When asked whether he supported the view of Finnish Foreign Minister Alexander Stubb that enlargement fatigue within the EU might delay the application process, Bildt replied, “It could prove a hindrance but I don’t consider it impassible.”
“I also believe that enlargement fatigue doesn’t apply as much to Iceland since one cannot question the position of democracy in the country,” Bildt added.
“Iceland has, despite economic difficulties, a developed economy and is also part of the EEA agreement. With that, Iceland has already completed three quarters of the journey to a merge with Europe,” the minister said, referring to those sections of law that have already been agreed to in Iceland through the EEA agreement.

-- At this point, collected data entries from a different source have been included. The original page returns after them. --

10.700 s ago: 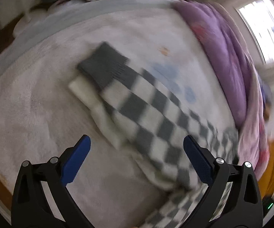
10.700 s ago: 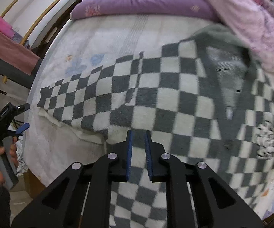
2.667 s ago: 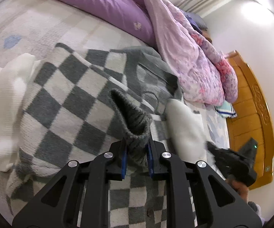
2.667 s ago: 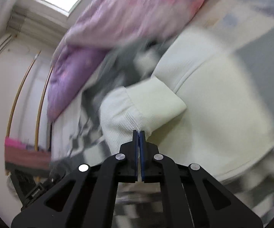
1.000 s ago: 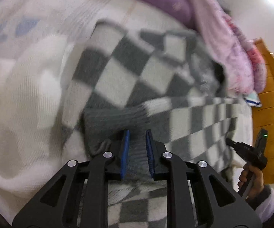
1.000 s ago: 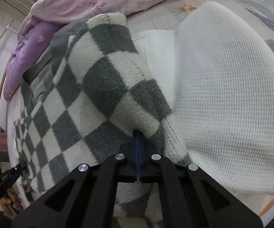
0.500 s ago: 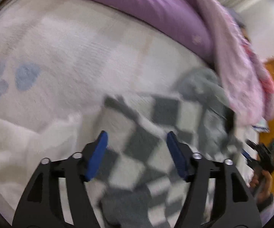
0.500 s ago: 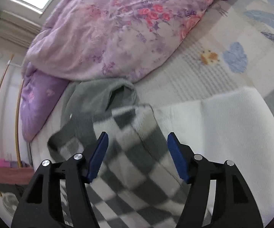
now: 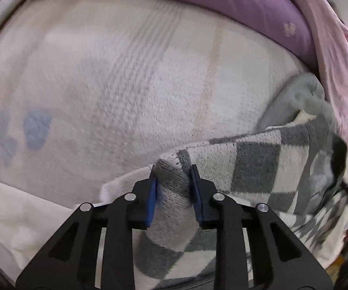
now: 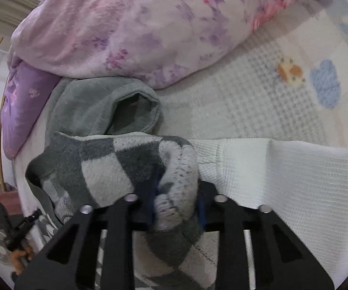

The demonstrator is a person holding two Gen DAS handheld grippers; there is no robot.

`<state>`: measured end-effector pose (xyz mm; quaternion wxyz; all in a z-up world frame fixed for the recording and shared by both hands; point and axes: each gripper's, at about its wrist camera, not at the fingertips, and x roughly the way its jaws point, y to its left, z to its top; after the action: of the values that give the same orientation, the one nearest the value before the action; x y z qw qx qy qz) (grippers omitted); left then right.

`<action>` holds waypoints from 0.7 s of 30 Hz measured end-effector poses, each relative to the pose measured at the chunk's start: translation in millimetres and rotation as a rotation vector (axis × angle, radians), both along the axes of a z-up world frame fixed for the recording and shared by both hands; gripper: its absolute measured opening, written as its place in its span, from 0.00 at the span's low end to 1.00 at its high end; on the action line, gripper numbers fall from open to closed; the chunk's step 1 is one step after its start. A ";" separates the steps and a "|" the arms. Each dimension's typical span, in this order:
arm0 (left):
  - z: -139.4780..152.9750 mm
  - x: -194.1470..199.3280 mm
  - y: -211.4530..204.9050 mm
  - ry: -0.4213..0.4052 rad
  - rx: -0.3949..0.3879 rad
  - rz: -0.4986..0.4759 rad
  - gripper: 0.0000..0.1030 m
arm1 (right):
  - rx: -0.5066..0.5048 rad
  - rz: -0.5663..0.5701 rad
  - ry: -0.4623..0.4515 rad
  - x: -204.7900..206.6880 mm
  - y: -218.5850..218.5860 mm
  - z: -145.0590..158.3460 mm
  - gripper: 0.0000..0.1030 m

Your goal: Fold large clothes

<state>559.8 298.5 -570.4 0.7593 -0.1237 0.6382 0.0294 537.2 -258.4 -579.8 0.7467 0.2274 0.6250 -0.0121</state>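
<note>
- Lying on the bed [image 9: 130,77], the checked sweater [image 9: 258,166] hides part of the gray hood [image 10: 96,111].
- Both tongs point steeply down.
- Left tongs [image 9: 172,186] are closing, pinching a sweater fold.
- Right tongs [image 10: 176,205] are closing on blurry bunched sweater.

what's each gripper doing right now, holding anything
left gripper: jaws closing on a bunched fold of the checkered sweater.
right gripper: jaws closing on another bunch of that sweater.
</note>
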 end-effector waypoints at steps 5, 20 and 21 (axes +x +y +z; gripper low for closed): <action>47.9 -29.2 0.9 -0.131 -0.019 -0.002 0.19 | 0.015 -0.006 -0.125 -27.2 0.6 38.3 0.16; 155.1 -233.3 13.3 -0.291 -0.204 0.130 0.18 | 0.189 -0.031 -0.284 -204.7 -36.1 147.0 0.15; 155.8 -251.0 16.0 -0.275 -0.223 0.147 0.18 | 0.196 -0.024 -0.278 -219.6 -40.1 149.2 0.15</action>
<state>308.8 314.5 -414.6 0.8167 -0.2563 0.5171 -0.0031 317.6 -298.6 -430.6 0.8001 0.3060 0.5109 0.0717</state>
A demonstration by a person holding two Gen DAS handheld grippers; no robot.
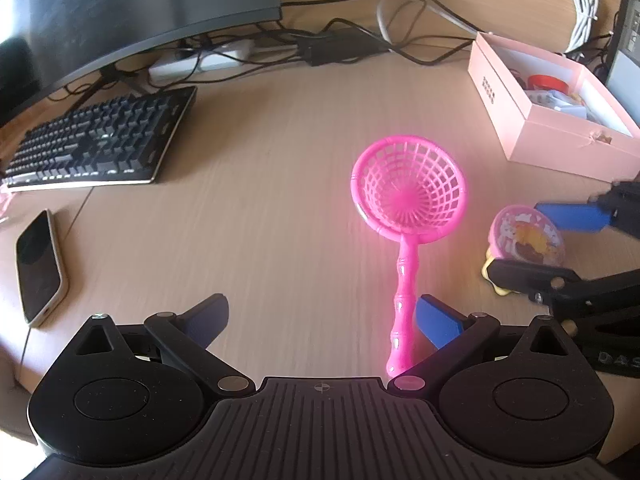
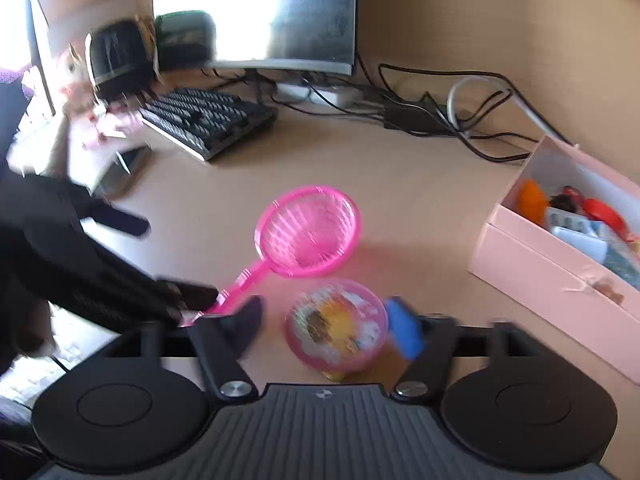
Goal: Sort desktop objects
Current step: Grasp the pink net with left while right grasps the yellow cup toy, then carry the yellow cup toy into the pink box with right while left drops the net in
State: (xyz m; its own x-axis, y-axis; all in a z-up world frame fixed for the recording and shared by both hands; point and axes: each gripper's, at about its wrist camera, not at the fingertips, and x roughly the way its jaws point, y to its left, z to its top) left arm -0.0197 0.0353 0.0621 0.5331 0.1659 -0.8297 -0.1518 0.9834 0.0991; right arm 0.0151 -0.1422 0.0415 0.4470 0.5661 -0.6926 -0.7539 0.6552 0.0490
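Note:
A pink plastic strainer (image 1: 410, 192) lies on the wooden desk (image 1: 260, 240), its handle pointing toward my left gripper (image 1: 322, 304). That gripper is open wide, and the handle end sits just inside its right blue pad (image 1: 438, 320), untouched on the other side. A round pink toy (image 2: 336, 328) with a cartoon picture rests on the desk between the fingers of my right gripper (image 2: 332, 328). Its blue pad (image 2: 404, 332) is at the toy's edge, and a gap shows by the black finger. The left wrist view shows this gripper (image 1: 516, 240) straddling the toy (image 1: 528, 236).
An open pink box (image 1: 556, 136) holding several small items stands at the right. A black keyboard (image 1: 100, 136), a monitor (image 1: 120, 12) and tangled cables (image 1: 340, 44) fill the back. A phone (image 1: 40, 268) lies at the left. A plush toy (image 2: 80, 88) sits far left.

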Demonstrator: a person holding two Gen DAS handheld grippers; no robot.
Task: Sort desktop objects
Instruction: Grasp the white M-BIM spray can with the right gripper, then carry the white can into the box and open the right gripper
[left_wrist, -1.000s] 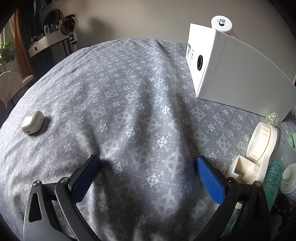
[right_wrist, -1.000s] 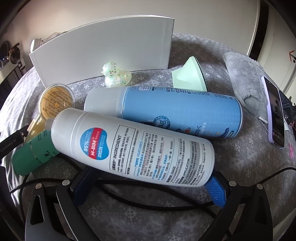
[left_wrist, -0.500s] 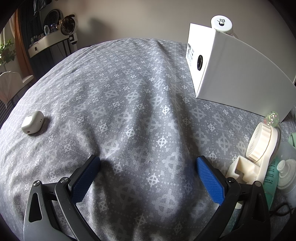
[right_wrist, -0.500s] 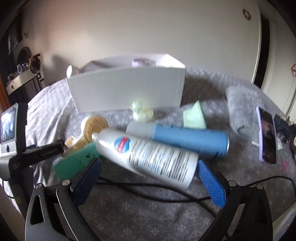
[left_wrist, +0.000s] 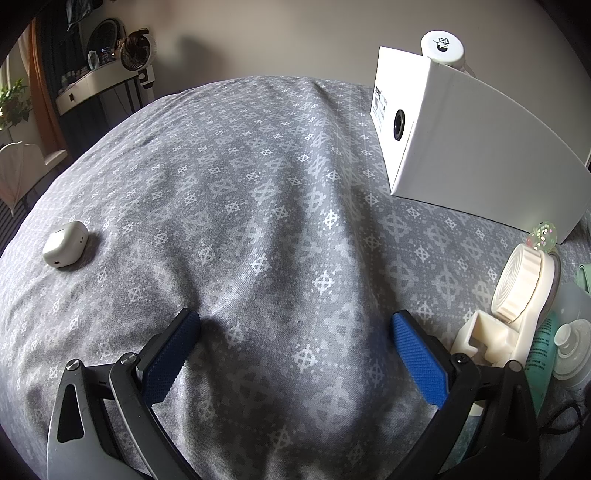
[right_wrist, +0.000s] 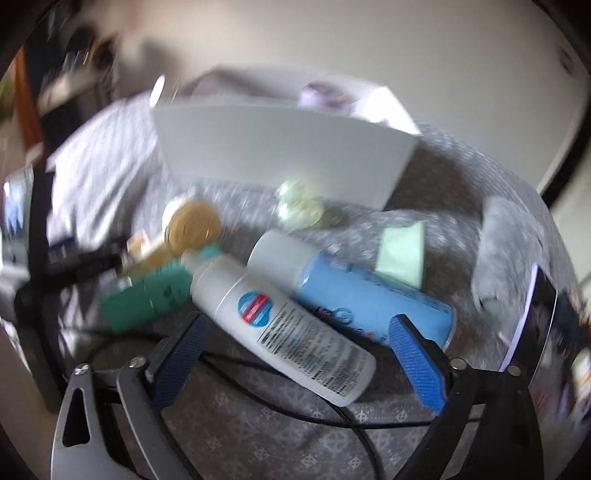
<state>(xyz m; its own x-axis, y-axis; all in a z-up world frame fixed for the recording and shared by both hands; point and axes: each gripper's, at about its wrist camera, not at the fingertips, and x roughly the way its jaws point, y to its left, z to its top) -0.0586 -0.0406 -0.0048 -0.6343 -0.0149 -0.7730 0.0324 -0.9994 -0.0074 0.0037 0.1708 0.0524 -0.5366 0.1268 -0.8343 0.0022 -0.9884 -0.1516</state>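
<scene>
Grey patterned bedding (left_wrist: 258, 192) carries a white cardboard box (left_wrist: 476, 155). Left gripper (left_wrist: 295, 343) hangs wide, empty. Right gripper (right_wrist: 295, 343), jaws just narrowing, brackets without touching a white plastic spray bottle (right_wrist: 280, 325) beside a blue can (right_wrist: 362, 295).

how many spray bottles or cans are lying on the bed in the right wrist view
2. The white spray bottle lies diagonally in front, between the pads of the right tool. The blue spray can lies just behind it, touching. The green tube is not counted; others may be hidden.
</scene>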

When asked whether he finds it likely that Iceland will be granted admission to the EU, Bildt stated confidently, “Certainly. There is no doubt in my mind about that. If this is what Iceland wants then it will happen. The traditional two years of difficult negotiations will be launched.”
Stubb, the Finnish foreign minister, was not as confident, “I would like to see Iceland join the EU as quickly as possible, but I emphasize that you shouldn’t have too high expectations. This is a difficult process.”
When asked, Stubb explained that the payment of the Icesave debt and possible admission to the EU were connected.
On why the Nordic countries hadn’t supported Iceland’s view that the Icelandic nation did not have an obligation to repay the Icesave deposits, Stubb said it wasn’t the role of the Finnish foreign minister to get involved with internal affairs in Iceland.
Stubb then added, “My argument is that every decision which makes it easier for Iceland to join the EU should be celebrated.”
When asked whether a solution to the Icesave dispute had been a prerequisite for dispatching the loan from the other Nordic countries to Iceland, both Bildt and Per Stig Moeller, the Danish foreign minister, stated the two matters were unrelated.
However, Foreign Minister of Norway Jonas Gahr Stoere said in an interview on Stöd 2 that the solution of the Icesave dispute had been an important milestone in the disbursement of the loan.
The primary reason for the meeting between the Nordic foreign ministers in Reykjavík yesterday was to discuss the Thorvald Stoltenberg report on Nordic cooperation on foreign and security policy.